Count lines holding the string "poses" in the data that follows. Reply with one number only.
---- Dataset extract
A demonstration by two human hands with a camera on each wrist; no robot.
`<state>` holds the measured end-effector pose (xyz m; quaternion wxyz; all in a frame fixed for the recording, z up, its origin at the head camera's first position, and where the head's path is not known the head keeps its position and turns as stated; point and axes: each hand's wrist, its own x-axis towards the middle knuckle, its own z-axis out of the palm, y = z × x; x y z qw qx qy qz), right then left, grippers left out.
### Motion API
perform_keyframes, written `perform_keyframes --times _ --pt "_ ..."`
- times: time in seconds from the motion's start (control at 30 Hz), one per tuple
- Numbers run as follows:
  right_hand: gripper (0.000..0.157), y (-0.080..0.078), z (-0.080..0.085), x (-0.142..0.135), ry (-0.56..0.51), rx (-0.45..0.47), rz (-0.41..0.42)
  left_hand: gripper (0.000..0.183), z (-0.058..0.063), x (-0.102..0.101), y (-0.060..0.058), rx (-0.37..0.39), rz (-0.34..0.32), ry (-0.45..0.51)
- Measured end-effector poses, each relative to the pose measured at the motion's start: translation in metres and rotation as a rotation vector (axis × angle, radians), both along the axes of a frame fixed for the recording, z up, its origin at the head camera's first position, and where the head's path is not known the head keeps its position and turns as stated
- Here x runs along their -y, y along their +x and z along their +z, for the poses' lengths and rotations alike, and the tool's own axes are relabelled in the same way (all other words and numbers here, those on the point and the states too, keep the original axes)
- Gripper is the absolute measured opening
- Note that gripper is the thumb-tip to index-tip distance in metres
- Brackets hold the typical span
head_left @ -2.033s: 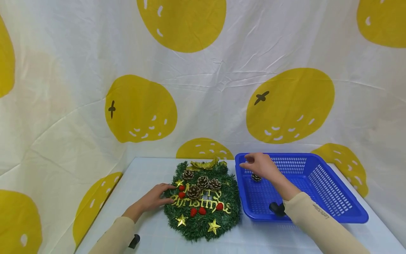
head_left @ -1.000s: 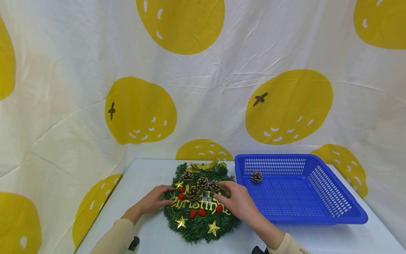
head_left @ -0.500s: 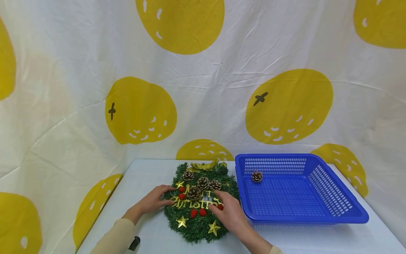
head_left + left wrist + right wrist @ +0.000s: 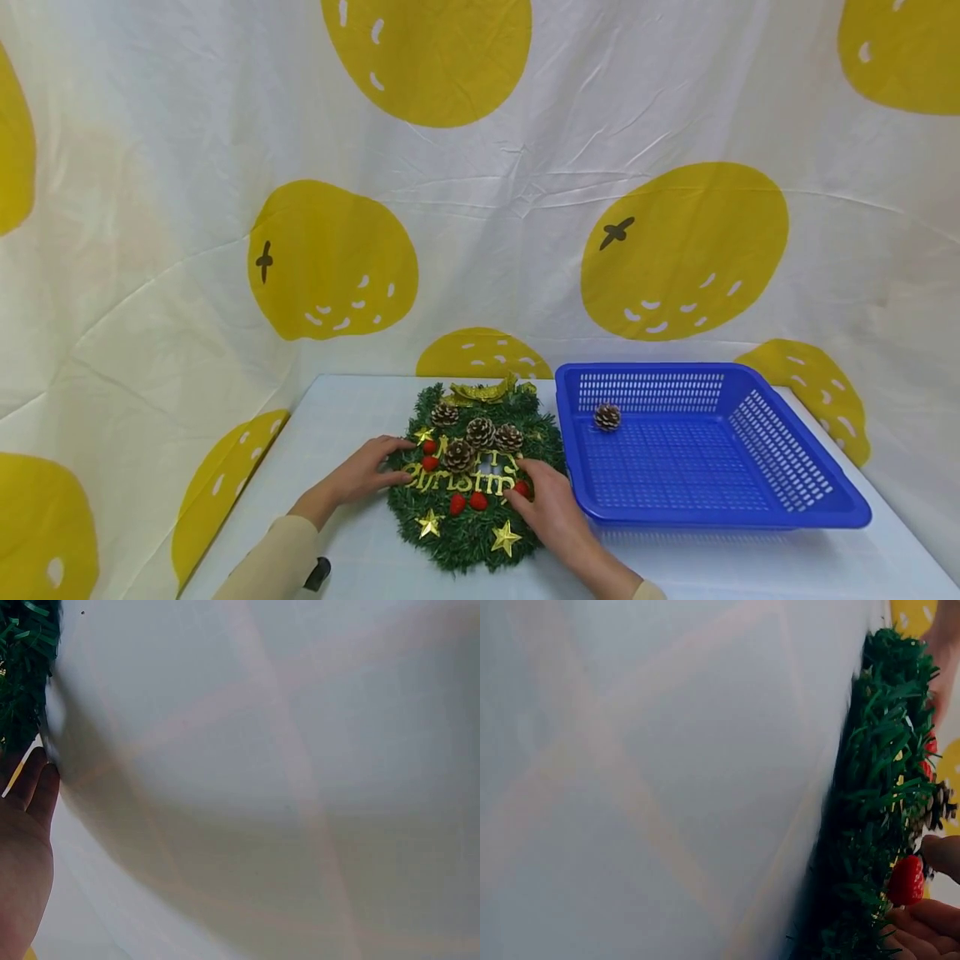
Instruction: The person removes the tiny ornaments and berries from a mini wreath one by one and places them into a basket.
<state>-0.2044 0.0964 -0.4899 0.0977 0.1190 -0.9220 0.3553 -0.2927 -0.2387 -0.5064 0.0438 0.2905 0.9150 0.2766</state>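
A green Christmas wreath (image 4: 480, 542) lies on the table, with gold "Merry Christmas" lettering (image 4: 457, 482), gold stars (image 4: 506, 537), red strawberries (image 4: 477, 501) and several pine cones (image 4: 458, 455). My left hand (image 4: 365, 472) rests at its left edge, fingers loosely extended; the left wrist view has those fingers (image 4: 43, 787) right at the greenery. Over the wreath's right side, my right hand (image 4: 553, 505) has its thumb and fingers apart around one strawberry (image 4: 907, 880). The right end of the lettering is hidden behind this hand.
A blue plastic basket (image 4: 705, 518) stands right beside the wreath, with a single pine cone (image 4: 607, 417) in its back left corner. A gold bow (image 4: 482, 392) tops the wreath. Behind the white table (image 4: 352, 400) hangs a curtain (image 4: 510, 250) with yellow fruit prints.
My right hand has come from above the basket leftward onto the wreath, then shifted slightly right over the last half second. The left hand has stayed at the wreath's edge.
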Motion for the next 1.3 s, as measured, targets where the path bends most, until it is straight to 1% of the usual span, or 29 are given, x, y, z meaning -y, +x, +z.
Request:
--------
**Written solution:** 2